Nigeria's team, nicknamed the Super Falcons and ranked 38th in the world, can still reach the next round – and they only need to draw against France.

Francisca Ordega is among the many Nigerian players still haunted by an 8-0 loss to France last year, and the forward said her squad wants revenge.

“We are not scared of France,” she said. “I like challenges.”

Diacre said that a lot has happened with the Nigeria team since they appointed Thomas Dennerby, the Swede who led his home country's women's team to a third place at the 2011 World Cup.

“Nigeria has worked a lot. The match will be totally different. When I met the coach during the draw, he promised me we were in for a tough match,” Diacre said.

Dijon and France midfielder Elise Bussaglia recalls her country's narrow 1-0 victory over Nigeria in the 2011.

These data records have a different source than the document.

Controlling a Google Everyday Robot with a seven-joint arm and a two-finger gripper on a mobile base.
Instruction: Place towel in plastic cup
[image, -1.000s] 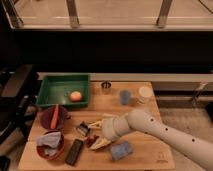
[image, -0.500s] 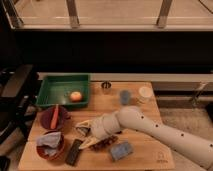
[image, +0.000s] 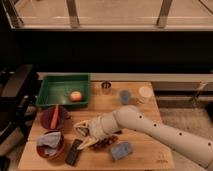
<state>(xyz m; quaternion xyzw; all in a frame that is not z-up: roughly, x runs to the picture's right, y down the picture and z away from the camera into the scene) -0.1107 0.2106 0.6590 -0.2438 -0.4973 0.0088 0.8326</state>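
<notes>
The towel (image: 48, 141) is a crumpled blue-grey cloth lying in a red bowl (image: 53, 151) at the table's front left. The plastic cup (image: 125, 96) is small and blue and stands upright at the back, right of centre. My gripper (image: 83, 135) is at the end of the white arm (image: 150, 131), low over the table just right of the towel bowl and apart from it. Its beige fingers (image: 80, 126) are spread open with nothing between them.
A green tray (image: 55, 85) with an orange fruit (image: 75, 96) is at the back left. A dark bowl with a carrot (image: 54, 117), a dark bar (image: 74, 151), a blue sponge (image: 121, 150), a metal cup (image: 106, 86) and a white cup (image: 145, 93) share the table (image: 105, 107).
My gripper has moved left and slightly forward, from the table's middle toward the bowl with the towel. The objects have not moved.
</notes>
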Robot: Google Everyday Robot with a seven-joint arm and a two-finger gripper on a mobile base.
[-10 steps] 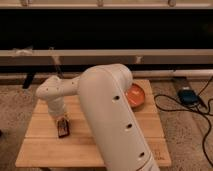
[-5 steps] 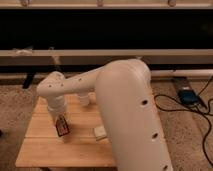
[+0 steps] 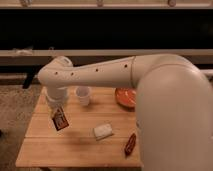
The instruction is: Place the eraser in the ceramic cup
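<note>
The eraser (image 3: 60, 120), a dark brown bar with a reddish rim, hangs tilted between the fingers of my gripper (image 3: 57, 113) over the left part of the wooden table (image 3: 75, 150). The gripper is shut on it and holds it a little above the tabletop. The white ceramic cup (image 3: 83, 95) stands upright on the table, just right of and behind the gripper, about a hand's width from the eraser. My white arm (image 3: 115, 70) reaches in from the right, above the cup.
An orange bowl (image 3: 124, 97) sits at the back right of the table, partly behind my arm. A pale whitish block (image 3: 102, 131) lies mid-table. A slim dark red object (image 3: 130, 144) lies near the front right edge. A dark bench runs behind.
My arm's bulk has swung right, uncovering the cup, the block and the dark red object. The eraser has tilted and risen slightly in the gripper.
</note>
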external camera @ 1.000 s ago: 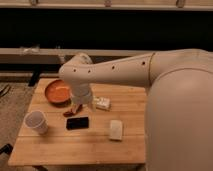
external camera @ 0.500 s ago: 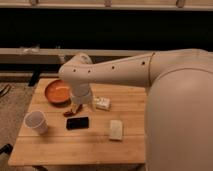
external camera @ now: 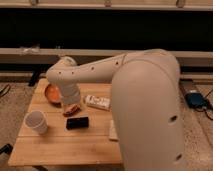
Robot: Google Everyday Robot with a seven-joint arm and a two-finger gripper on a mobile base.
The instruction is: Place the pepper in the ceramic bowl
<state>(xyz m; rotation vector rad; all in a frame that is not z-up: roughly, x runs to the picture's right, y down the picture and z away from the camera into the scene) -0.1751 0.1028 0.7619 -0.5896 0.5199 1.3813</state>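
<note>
The pepper (external camera: 70,110) is small, slim and dark red, and lies on the wooden table (external camera: 60,145) just above the black phone. The ceramic bowl (external camera: 51,93) is shallow and orange. It sits at the table's back left, partly hidden by my arm. My gripper (external camera: 71,105) is at the end of the big white arm. It hangs low over the table, right above the pepper and just to the right of the bowl. The arm's wrist covers most of it.
A white cup (external camera: 36,122) stands at the front left. A flat black phone (external camera: 77,122) lies below the pepper. A white packet (external camera: 97,102) lies right of the gripper, and a pale block (external camera: 113,130) lies by the arm's body. A dark wall and ledge run behind the table.
</note>
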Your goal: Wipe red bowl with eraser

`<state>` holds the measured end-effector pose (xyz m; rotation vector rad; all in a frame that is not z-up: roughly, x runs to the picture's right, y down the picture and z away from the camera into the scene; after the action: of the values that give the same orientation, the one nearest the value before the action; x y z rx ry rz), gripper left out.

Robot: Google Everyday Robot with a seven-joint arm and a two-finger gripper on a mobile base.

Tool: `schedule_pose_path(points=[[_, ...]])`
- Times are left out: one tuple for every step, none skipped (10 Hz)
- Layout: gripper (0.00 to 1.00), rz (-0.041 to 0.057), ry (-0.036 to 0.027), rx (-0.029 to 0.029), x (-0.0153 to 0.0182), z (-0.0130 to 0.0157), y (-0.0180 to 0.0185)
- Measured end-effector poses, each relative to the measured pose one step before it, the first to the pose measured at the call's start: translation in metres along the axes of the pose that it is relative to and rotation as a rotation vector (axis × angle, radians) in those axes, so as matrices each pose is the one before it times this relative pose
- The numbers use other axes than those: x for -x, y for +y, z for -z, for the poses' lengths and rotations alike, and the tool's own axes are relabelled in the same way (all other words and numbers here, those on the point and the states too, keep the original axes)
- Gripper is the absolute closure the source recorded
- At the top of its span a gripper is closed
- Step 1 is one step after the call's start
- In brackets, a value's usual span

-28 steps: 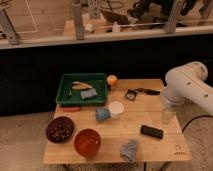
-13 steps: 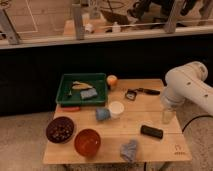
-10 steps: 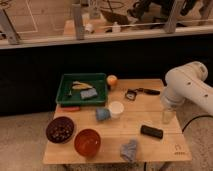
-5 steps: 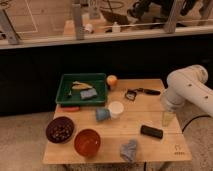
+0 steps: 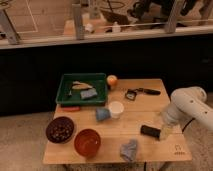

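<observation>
Red bowl [image 5: 87,142] sits at the lower left of the wooden table [image 5: 150,112], well apart from the black eraser [image 5: 149,132] at lower right. The gripper [image 5: 166,131] is down just beside the eraser's right end, hard to make out against the tabletop, so wide or narrow I can't tell. The white arm [image 5: 192,107], cut off at the right edge, has dropped lower than a moment ago, while bowl, eraser and the crumpled blue cloth [image 5: 129,149] stay put.

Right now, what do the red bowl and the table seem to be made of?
Red bowl: likely plastic, uniform orange-red with a soft sheen. Table: wood or wood laminate, pale tan, matte. The gripper hangs beside the black eraser at the table's right.
</observation>
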<state>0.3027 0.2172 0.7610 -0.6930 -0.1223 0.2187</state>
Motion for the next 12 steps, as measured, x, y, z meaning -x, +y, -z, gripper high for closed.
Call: schedule_pose_path(points=[[0.20, -0.01866, -0.03494, 0.00989, -0.00704, -0.01293, 0.00433], [0.20, -0.02133, -0.02486, 0.00827, -0.00813, -0.00969, 0.00287], [0.20, -0.01409, -0.01736, 0.00666, -0.00338, -0.00553, 0.00010], [0.20, -0.00804, -0.01269, 0.00230, -0.00040, -0.00305, -0.00189], [0.20, -0.01264, -0.01257, 0.00446, -0.00201, -0.00304, -0.00017], [0.20, -0.01286, -0.01157, 0.00759, -0.00245, -0.00419, 0.00130], [0.20, -0.00775, -0.00798, 0.00527, -0.00138, -0.00383, 0.00129], [0.20, -0.00675, -0.00807, 0.00408, -0.00173, -0.00663, 0.00124], [0.20, -0.00656, -0.00457, 0.00178, -0.00186, -0.00436, 0.00114], [0.22, -0.00708, -0.00420, 0.00006, -0.00117, -0.00336, 0.00065], [0.29, -0.00769, -0.00486, -0.00019, -0.00068, -0.00196, 0.00064], [0.41, -0.00823, -0.00728, -0.00160, 0.00025, -0.00036, 0.00037]])
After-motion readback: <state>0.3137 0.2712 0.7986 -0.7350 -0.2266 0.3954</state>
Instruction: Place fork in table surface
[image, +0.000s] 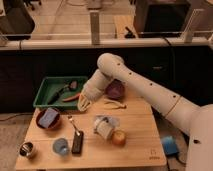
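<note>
A thin silver fork (73, 123) lies on the wooden table (137, 127), just above a black rectangular object (77, 142). My gripper (84, 104) points down at the right edge of the green tray (44, 90), a little above and to the right of the fork. I see nothing in it. The white arm reaches in from the right.
The green tray holds dark and orange-handled utensils (67, 91). A purple bowl (115, 90) sits behind the arm, with a tong-like tool (115, 104) in front of it. A red bowl with a blue item (48, 119), a blue cup (61, 146), a metal can (27, 149), a tipped white cup (104, 128) and an orange object (119, 137) stand on the table.
</note>
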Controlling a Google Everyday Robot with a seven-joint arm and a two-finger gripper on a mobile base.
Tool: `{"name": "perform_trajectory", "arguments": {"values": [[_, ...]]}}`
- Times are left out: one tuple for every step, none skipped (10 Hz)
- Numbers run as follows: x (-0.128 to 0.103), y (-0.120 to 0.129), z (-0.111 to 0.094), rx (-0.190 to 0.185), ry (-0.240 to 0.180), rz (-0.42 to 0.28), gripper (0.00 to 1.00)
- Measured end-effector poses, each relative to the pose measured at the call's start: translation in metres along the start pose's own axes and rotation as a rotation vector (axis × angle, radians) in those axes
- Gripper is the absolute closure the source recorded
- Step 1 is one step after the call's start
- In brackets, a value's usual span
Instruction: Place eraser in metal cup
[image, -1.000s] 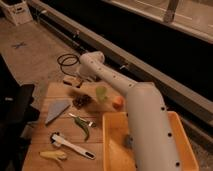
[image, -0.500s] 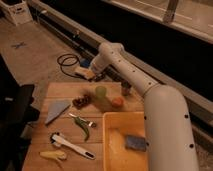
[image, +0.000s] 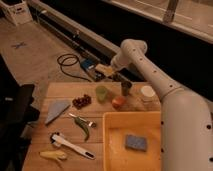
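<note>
Wooden table (image: 70, 92) over a grey floor; black cable (image: 70, 64) coiled beyond its far edge. Gripper (image: 106, 71) hangs past the far edge, fingers clamped on the eraser (image: 105, 69), left of and above the metal cup (image: 126, 88) standing near that edge. Yellow tray (image: 116, 120) at near right, cut off below; white arm hides its right side.

A: Describe the arm housing.
B: Smooth white tubular segments, rounded elbow joint, small dark screw holes along the lower link.
A: End effector?
B: The gripper (image: 103, 70) is pale tan at the tip, its fingers closed together
</note>
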Motion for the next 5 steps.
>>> {"name": "perform_trajectory", "arguments": {"values": [[0.019, -0.012, -0.010, 0.023, 0.016, 0.046, 1.00], [0.036, -0.021, -0.020, 0.043, 0.027, 0.089, 1.00], [0.064, -0.032, -0.035, 0.079, 0.046, 0.162, 1.00], [0.079, -0.036, -0.042, 0.098, 0.057, 0.206, 1.00], [0.088, -0.038, -0.047, 0.109, 0.064, 0.232, 1.00]]}}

“It’s never obvious against them,” she said, noting she expects it to be a physically demanding game, with the Nigerians launching plenty of fast counter-attacks. “We’ve already qualified with these six points, which is a good thing.”

Nigeria currently holds three Group A points after its 2-0 win over South Korea, and the latter team could also still go through if they win today against Norway and other results go their way.

Nigeria hopes to get 'revenge' on France

For 25-year-old Nigeria captain Desire Oparanozie, who is playing in her third World Cup, the match has a special flavour given that she plays her club football in France for Guingamp.

"I will have a couple of my friends in the French team," she said ahead of the game.

But, she said, "when you're playing against the host nation, you're not just playing against 11 players, you're playing against the crowd".

The biggest Women’s World Cup in history

The tournament is the biggest Women’s World Cup in history, with 14 out of 52 matches having been sold out, and the governing body, FIFA, having sold a record total of 206 broadcasting rights.

"We are delighted that people are interested in women's football," Diacre said of the sold-out stadiums. "We know that the women's game has developed significantly over the last several years. Clearly people identify with the game and are turning out in big numbers, and we are very pleased with that."

But although the 2019 prize pot of $30 million is double that of the 2015 finals in Canada, it remains a far cry from the men’s $575m World Cup prize money.

(FRANCE 24 with AP and AFP)

This article is a translation of the original, which appeared in French.